Due to the dialogue characteristics of unstructured contexts and multi-parties with first-person perspective, many successful text summarization works have failed when dealing with dialogue summarization. In dialogue summarization task, the input dialogue is usually spoken style with ellipsis and co-references but the output summaries are more formal and complete. Therefore, the dialogue summarization model should be able to complete the ellipsis content and co-reference information and then produce a suitable summary accordingly. How- ever, the current state-of-the-art models pay more attention on the topic or structure of summary, rather than the consistency of dialogue summary with its input dialogue context, which may suffer from the personal and logical inconsistency problem. In this paper, we propose a new model, named ReWriteSum, to tackle this problem. Firstly, an utterance rewriter is conducted to complete the ellipsis content of dialogue content and then obtain the rewriting utterances. Then, the co-reference data aug- mentation mechanism is utilized to replace the referential person's name with its specific name to enhance the personal information.

Xiangci Li

李向磁

UT Dallas計算機博士生

李向磁是UT Dallas第二年博士生，師從Prof. Jessica Ouyang，主要研究方向為科研文獻處理（資訊抽取和相關工作摘要生成）。於南加州大學獲得碩士學位，師從彭楠贇。曾在Chan Zuckerburg Initiative，百度和騰訊北美人工智慧實驗室實習。
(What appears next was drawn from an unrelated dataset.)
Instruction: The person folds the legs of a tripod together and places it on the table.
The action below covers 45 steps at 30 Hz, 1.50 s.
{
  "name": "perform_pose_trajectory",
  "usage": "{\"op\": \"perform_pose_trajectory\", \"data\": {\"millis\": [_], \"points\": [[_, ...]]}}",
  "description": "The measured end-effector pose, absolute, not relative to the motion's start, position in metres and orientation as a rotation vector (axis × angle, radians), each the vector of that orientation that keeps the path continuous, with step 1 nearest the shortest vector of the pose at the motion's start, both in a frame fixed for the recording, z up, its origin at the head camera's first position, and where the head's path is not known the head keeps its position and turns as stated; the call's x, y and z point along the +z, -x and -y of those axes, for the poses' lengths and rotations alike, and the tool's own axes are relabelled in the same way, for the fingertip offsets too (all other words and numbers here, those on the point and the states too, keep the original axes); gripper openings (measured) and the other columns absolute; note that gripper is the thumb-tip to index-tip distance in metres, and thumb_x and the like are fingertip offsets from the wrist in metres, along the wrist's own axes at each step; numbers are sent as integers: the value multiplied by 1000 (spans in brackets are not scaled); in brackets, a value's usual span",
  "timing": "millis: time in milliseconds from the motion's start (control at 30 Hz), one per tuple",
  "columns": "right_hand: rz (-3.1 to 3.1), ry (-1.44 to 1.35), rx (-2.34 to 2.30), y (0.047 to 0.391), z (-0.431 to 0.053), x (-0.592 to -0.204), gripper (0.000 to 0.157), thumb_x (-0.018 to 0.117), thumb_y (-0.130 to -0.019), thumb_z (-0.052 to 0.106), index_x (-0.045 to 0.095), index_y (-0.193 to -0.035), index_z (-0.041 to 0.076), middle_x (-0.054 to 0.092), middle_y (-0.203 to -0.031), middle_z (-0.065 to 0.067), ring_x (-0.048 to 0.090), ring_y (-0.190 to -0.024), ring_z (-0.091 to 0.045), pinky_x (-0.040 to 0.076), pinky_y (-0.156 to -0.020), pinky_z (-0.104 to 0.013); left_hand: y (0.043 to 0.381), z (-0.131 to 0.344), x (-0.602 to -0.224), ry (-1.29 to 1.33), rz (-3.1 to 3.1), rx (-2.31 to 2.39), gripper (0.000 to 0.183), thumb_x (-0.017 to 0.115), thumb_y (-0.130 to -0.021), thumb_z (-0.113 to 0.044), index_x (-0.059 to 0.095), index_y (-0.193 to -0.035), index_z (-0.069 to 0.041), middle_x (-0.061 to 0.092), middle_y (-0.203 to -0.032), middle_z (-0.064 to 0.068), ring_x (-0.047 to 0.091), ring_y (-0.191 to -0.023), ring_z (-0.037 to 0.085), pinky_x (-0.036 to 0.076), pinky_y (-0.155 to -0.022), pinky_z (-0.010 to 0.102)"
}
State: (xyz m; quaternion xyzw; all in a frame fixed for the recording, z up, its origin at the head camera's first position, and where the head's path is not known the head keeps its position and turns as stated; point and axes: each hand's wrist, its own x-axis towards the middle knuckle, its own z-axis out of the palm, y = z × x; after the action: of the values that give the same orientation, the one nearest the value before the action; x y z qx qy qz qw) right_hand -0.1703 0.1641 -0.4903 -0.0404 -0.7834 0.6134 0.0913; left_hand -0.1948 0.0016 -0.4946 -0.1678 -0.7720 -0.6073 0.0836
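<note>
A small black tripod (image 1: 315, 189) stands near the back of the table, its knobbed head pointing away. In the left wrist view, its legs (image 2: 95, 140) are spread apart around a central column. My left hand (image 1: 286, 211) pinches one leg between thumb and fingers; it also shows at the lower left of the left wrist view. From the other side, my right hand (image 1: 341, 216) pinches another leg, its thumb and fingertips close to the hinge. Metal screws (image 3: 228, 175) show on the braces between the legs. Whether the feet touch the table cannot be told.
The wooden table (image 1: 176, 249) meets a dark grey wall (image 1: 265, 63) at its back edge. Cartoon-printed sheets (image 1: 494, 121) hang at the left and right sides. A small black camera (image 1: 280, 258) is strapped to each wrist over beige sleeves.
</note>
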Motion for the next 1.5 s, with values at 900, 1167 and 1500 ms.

CORWA: A Citation-Oriented Related Work Annotation Dataset

Academic research is an exploratory activity to discover new solutions to problems. By this nature, academic research works perform literature reviews to distinguish their novelties from prior work. In natural language processing, this literature review is usually conducted under the “Related Work” section. The task of related work generation aims to automatically generate the related work section given the rest of the research paper and a list of papers to cite. Prior work on this task has focused on the sentence as the basic unit of generation, neglecting the fact that related work sections consist of variable length text fragments derived from different information sources. As a first step toward a linguistically-motivated related work generation framework, we present a Citation Oriented Related Work Annotation (CORWA) dataset that labels different types of citation text fragments from different information sources. We train a strong baseline model that automatically tags the CORWA labels on massive unlabeled related work section texts. We further suggest a novel framework for human-in-the-loop, iterative, abstractive related work generation.